-- The task --
Give back the whole listing exactly as written, pictures excluded.

***

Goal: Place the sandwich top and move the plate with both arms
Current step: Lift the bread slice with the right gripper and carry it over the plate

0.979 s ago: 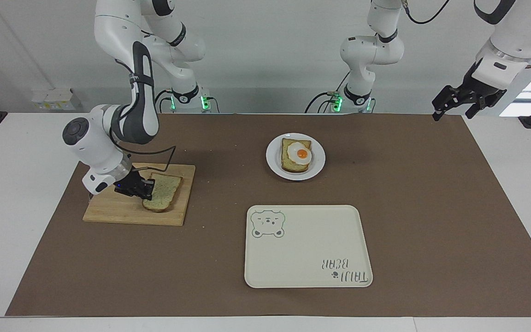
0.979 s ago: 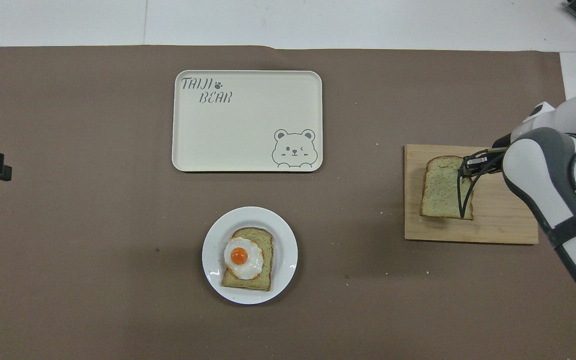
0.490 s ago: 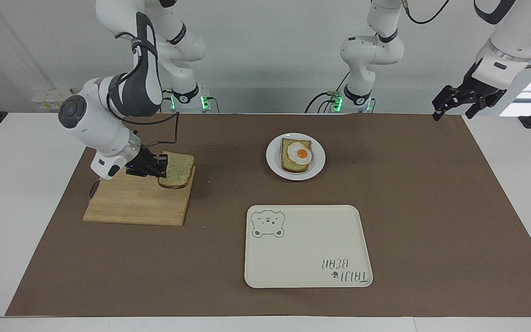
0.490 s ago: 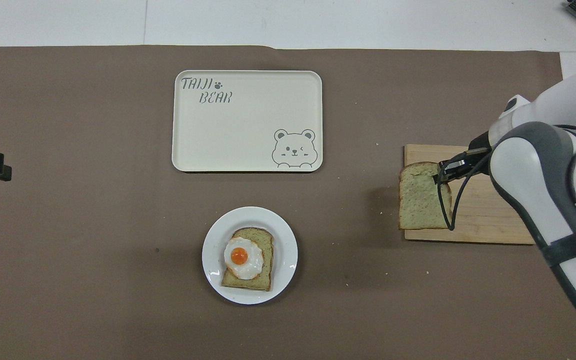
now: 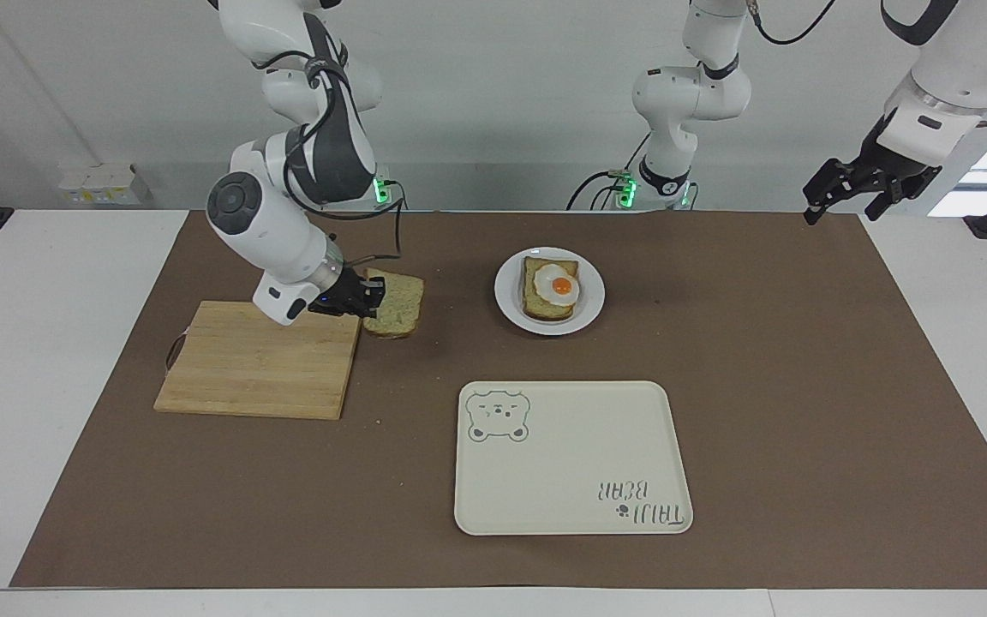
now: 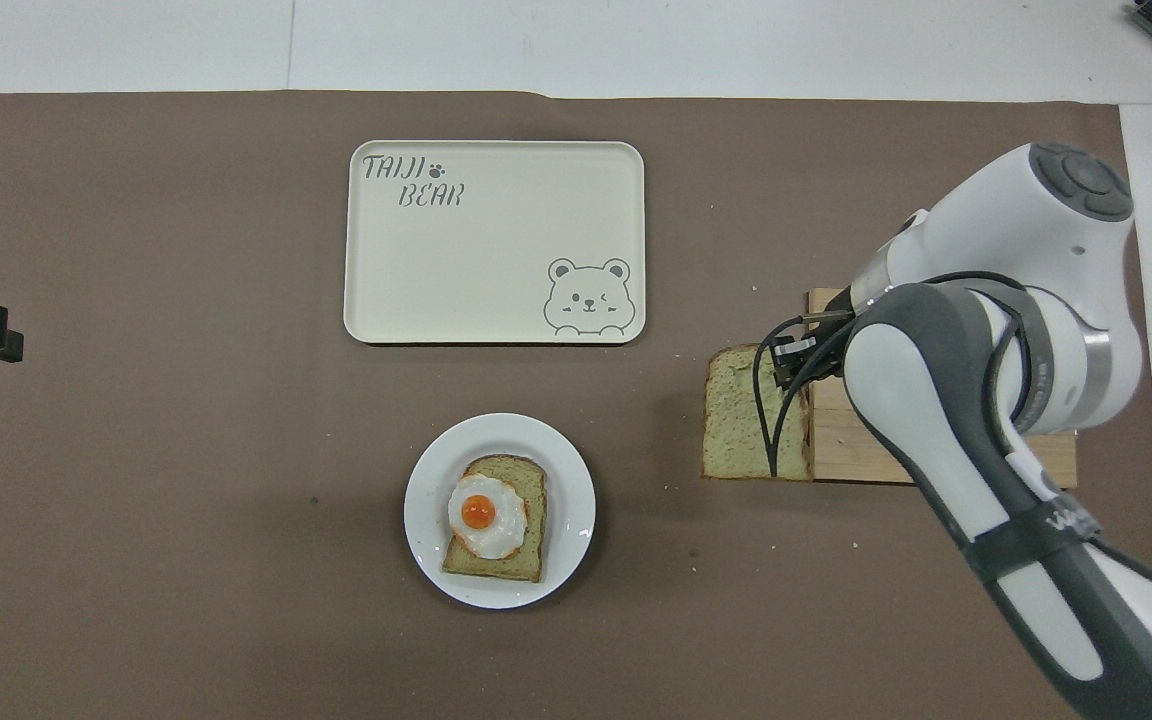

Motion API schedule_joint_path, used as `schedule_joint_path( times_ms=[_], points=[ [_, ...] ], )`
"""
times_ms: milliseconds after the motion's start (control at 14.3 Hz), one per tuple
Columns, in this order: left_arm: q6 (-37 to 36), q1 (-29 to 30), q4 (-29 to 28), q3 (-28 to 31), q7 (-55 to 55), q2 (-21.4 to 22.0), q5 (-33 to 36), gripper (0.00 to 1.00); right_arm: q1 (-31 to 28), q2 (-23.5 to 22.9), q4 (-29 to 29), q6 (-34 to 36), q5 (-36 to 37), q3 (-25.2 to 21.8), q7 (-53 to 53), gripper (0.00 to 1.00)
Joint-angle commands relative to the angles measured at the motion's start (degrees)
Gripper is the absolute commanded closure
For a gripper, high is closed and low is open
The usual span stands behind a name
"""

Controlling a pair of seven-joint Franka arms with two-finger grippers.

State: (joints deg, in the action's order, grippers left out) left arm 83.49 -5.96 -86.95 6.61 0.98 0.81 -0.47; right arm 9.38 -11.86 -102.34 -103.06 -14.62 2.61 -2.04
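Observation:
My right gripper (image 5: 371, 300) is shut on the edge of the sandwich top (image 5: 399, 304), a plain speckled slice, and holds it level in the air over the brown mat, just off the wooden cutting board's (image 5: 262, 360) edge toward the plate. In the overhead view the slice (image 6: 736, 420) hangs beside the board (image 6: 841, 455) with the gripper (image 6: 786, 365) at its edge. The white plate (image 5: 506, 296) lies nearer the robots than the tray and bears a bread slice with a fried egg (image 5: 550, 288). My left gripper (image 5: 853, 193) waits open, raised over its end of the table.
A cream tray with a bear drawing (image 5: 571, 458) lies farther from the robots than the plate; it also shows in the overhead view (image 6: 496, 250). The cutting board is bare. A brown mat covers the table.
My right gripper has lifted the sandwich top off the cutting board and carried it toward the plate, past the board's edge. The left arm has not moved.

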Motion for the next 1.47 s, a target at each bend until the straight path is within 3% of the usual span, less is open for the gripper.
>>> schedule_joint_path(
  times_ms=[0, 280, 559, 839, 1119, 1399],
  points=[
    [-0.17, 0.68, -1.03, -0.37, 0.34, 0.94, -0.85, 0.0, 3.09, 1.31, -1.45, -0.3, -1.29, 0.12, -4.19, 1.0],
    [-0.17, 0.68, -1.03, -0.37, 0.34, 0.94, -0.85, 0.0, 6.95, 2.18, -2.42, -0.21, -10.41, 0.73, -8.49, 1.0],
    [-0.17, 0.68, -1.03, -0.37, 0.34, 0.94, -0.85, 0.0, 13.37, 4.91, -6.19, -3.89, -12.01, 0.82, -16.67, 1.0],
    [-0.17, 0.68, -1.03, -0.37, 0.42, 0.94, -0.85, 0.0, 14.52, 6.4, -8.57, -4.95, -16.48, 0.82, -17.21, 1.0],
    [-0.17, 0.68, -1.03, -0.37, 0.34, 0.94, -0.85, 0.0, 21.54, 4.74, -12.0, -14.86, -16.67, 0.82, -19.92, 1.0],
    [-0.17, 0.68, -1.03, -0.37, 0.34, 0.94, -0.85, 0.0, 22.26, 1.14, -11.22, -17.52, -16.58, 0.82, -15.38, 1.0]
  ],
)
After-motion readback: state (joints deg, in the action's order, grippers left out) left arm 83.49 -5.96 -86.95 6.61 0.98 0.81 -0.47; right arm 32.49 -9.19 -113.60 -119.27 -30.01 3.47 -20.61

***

-- Answer area --
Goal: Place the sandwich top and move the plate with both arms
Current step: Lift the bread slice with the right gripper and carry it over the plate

0.979 s ago: 
0.979 s ago: 
0.490 s ago: 
0.490 s ago: 
now: 
now: 

Motion API schedule_joint_path, used as `schedule_joint_path( times_ms=[_], points=[ [_, ...] ], )`
"""
times_ms: milliseconds after the motion's start (control at 14.3 Hz), one per tuple
Columns, in this order: left_arm: q6 (-37 to 36), q1 (-29 to 30), q4 (-29 to 28), q3 (-28 to 31), q7 (-55 to 55), q2 (-21.4 to 22.0), q5 (-33 to 36), gripper (0.00 to 1.00); right_arm: q1 (-31 to 28), q2 (-23.5 to 22.9), q4 (-29 to 29), q6 (-34 to 36), q5 (-36 to 37), q3 (-25.2 to 21.8), q7 (-53 to 53), gripper (0.00 to 1.00)
Joint-angle commands relative to the angles measured at the motion's start (degrees)
Gripper is the absolute commanded closure
For a gripper, high is closed and low is open
The usual span stands behind a name
"""

Controlling a pair of seven-joint Franka arms with two-finger grippers.

State: (joints deg, in the action's order, grippers left out) left arm 83.49 -5.96 -86.95 6.61 0.98 0.81 -0.47; right arm 9.38 -11.86 -102.34 -103.06 -14.62 2.61 -2.04
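Observation:
My right gripper (image 5: 371, 300) is shut on the edge of the sandwich top (image 5: 399, 304), a plain speckled slice, and holds it level in the air over the brown mat, just off the wooden cutting board's (image 5: 262, 360) edge toward the plate. In the overhead view the slice (image 6: 736, 420) hangs beside the board (image 6: 841, 455) with the gripper (image 6: 786, 365) at its edge. The white plate (image 5: 506, 296) lies nearer the robots than the tray and bears a bread slice with a fried egg (image 5: 550, 288). My left gripper (image 5: 853, 193) waits open, raised over its end of the table.
A cream tray with a bear drawing (image 5: 571, 458) lies farther from the robots than the plate; it also shows in the overhead view (image 6: 496, 250). The cutting board is bare. A brown mat covers the table.
My right gripper has lifted the sandwich top off the cutting board and carried it toward the plate, past the board's edge. The left arm has not moved.
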
Motion for the next 1.47 s, a target at each bend until the straight path is within 3% of the usual span, less is open for the gripper.
>>> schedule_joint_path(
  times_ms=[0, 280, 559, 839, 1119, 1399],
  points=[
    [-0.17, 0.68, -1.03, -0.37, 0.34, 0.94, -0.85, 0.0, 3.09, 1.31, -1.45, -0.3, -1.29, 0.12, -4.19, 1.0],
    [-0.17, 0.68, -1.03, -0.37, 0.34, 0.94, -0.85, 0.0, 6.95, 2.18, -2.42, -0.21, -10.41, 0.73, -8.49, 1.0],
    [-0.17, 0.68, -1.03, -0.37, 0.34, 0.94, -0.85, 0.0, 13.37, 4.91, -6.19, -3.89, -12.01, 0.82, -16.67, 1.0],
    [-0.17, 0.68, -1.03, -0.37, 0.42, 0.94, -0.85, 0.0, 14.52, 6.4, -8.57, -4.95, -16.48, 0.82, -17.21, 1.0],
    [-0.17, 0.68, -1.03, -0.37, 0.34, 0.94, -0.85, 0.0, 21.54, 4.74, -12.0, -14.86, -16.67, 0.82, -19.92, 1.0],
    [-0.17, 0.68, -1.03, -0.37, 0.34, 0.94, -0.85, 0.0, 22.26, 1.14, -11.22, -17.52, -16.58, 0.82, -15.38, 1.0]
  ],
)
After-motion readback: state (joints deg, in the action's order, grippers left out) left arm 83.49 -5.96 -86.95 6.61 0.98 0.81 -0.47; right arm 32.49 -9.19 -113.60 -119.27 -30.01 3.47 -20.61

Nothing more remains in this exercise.